Den inneren Schweinehund überwinden.

Hast du schon einmal gemütlich auf dem Sofa gelegen und wolltest dich eigentlich gar nicht mehr bewegen? Dabei wusstest du ganz genau, dass du eigentlich noch dein Zimmer aufräumen oder für die Schule üben müsstest.

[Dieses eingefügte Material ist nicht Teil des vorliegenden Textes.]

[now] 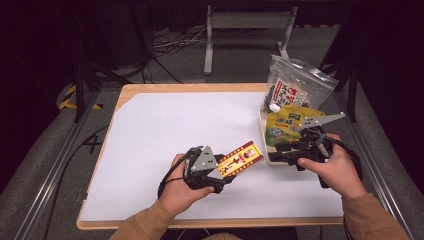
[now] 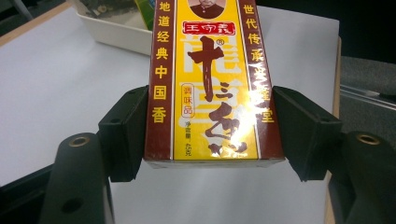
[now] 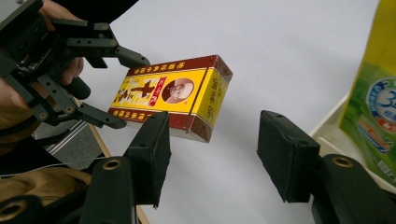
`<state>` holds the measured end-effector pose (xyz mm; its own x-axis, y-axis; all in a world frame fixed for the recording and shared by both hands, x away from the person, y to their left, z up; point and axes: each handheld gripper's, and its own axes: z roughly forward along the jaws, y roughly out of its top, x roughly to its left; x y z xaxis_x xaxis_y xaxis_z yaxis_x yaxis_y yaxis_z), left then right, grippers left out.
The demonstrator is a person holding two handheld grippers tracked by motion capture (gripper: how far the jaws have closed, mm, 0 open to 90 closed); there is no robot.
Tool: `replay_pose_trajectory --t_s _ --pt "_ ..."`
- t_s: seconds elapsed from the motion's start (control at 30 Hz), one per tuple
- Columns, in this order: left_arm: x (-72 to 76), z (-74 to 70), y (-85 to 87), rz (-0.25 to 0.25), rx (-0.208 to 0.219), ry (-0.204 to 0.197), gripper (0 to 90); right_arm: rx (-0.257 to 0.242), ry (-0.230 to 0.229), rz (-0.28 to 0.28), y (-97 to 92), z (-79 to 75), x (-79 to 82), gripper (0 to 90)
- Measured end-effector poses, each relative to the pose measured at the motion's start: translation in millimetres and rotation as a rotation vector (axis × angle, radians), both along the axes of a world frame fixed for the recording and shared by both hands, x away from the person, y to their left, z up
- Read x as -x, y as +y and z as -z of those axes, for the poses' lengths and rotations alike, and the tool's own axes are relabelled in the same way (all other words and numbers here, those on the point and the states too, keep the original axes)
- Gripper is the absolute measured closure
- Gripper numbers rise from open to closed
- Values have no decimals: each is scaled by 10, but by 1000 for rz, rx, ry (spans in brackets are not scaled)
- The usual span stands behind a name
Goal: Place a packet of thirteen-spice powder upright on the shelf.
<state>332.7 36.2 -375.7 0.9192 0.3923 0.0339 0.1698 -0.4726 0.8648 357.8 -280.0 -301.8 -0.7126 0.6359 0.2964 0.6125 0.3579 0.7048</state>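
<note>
Yellow-and-red spice box clamped at one end in left gripper, long axis aimed toward white tray; right gripper spread, empty.

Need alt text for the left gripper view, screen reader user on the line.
The left gripper clamps the near end of a yellow and dark red box printed with Chinese characters, one black jaw against each long side. Beyond it lie the white table cover and a white tray.

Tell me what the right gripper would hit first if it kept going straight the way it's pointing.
Probably the yellow box held in the left gripper. It lies just beyond the right gripper and its open jaws, though depth is hard to judge.
</note>
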Motion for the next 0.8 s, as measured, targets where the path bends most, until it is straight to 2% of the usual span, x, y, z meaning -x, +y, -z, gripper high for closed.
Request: replay_pose_trajectory --t_s 0.27,0.4,0.47,0.6,0.73,0.8 --pt "52 59 69 -31 36 -24 323 7 -2 -20 141 -55 -34 427" --pt "69 144 100 -64 65 -39 323 12 -1 -20 180 -86 -45 424" --pt "72 201 105 -69 77 -30 322 14 -3 -20 199 -106 -55 423" --pt "105 269 115 -94 103 -57 323 17 -10 -22 253 -148 -71 418" --pt "141 299 138 -103 132 -60 323 24 -12 -31 315 -163 -90 416" --pt "161 327 147 -104 133 -54 322 30 -10 -37 352 -170 -97 416"
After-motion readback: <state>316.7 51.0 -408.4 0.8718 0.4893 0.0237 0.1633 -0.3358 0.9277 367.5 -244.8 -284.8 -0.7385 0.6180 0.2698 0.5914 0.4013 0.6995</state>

In so einem Moment begegnet dir ein ganz besonderes, unsichtbares Tier: der Schweinehund! Es gibt viele spannende Redewendungen mit Hund, aber diese hier ist besonders lustig, weil sie uns alle betrifft.

Den inneren Schweinehund überwinden.

Wenn jemand sagt, du sollst den inneren Schweinehund überwinden, dann meint er damit, dass du dich zu einer Anstrengung aufraffen sollst, obwohl du gerade so richtig faul bist oder einfach keine Lust hast. Dieser „Vierbeiner“ ist natürlich kein echter Hund, der in deinem Bauch wohnt. Er ist eine fantasievolle Art, unsere eigene Trägheit zu beschreiben.

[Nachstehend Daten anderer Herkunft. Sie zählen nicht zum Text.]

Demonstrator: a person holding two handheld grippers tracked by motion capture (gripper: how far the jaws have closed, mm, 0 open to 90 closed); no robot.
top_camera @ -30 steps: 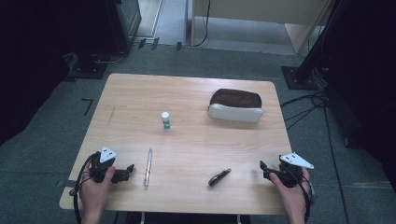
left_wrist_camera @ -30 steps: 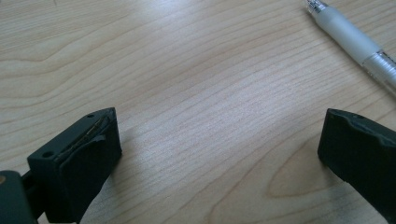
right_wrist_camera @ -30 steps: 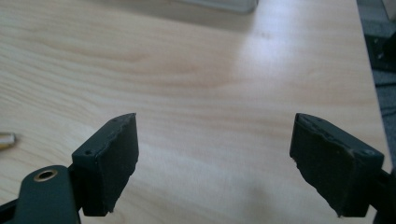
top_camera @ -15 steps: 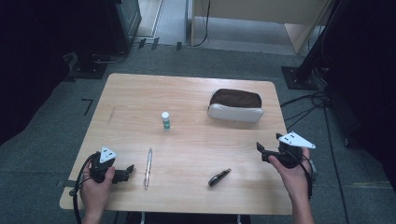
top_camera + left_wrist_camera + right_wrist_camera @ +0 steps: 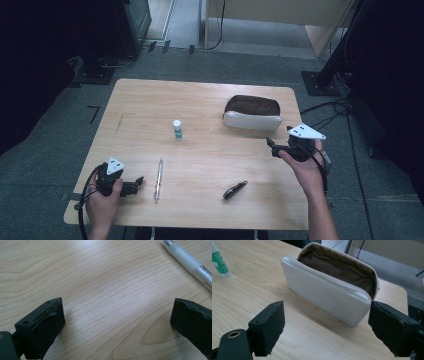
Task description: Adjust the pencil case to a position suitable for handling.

Stell dir vor, es regnet draußen in Strömen. Eigentlich hast du heute Fußballtraining. Dein innerer Schweinehund flüstert dir jetzt vielleicht ins Ohr: „Bleib doch lieber hier im Trockenen, es ist so gemütlich!“ Wenn du dir dann aber trotzdem deine Sportschuhe anziehst und zum Training gehst, dann hast du es geschafft: Du konntest erfolgreich den inneren Schweinehund überwinden.

Das Sprichwort ist also nicht wörtlich gemeint. Es geht nicht darum, über ein echtes Tier drüberzuspringen. Es bedeutet vielmehr, dass dein Wille stärker ist als deine Faulheit. Das passiert uns Kindern und Erwachsenen jeden Tag:

  • Bei den Hausaufgaben: Du würdest viel lieber draußen spielen, setzt dich aber trotzdem an den Schreibtisch.
  • Beim Aufräumen: Das Spielzeug liegt überall verteilt, aber du räumst es ordentlich weg, bevor du schlafen gehst.
  • Beim Zähneputzen: Manchmal ist man abends so müde, dass man keine Lust hat – aber man tut es für gesunde Zähne trotzdem.

Wenn du das nächste Mal merkst, dass du dich so richtig schwerfällig fühlst, denk an diesen kleinen, lustigen Schweinehund. Grinse ihm kurz zu und sag dir: „Nicht heute!“. Denn wenn wir den inneren Schweinehund überwinden, fühlen wir uns danach meistens richtig stolz und gut, weil wir unsere Aufgaben erledigt haben.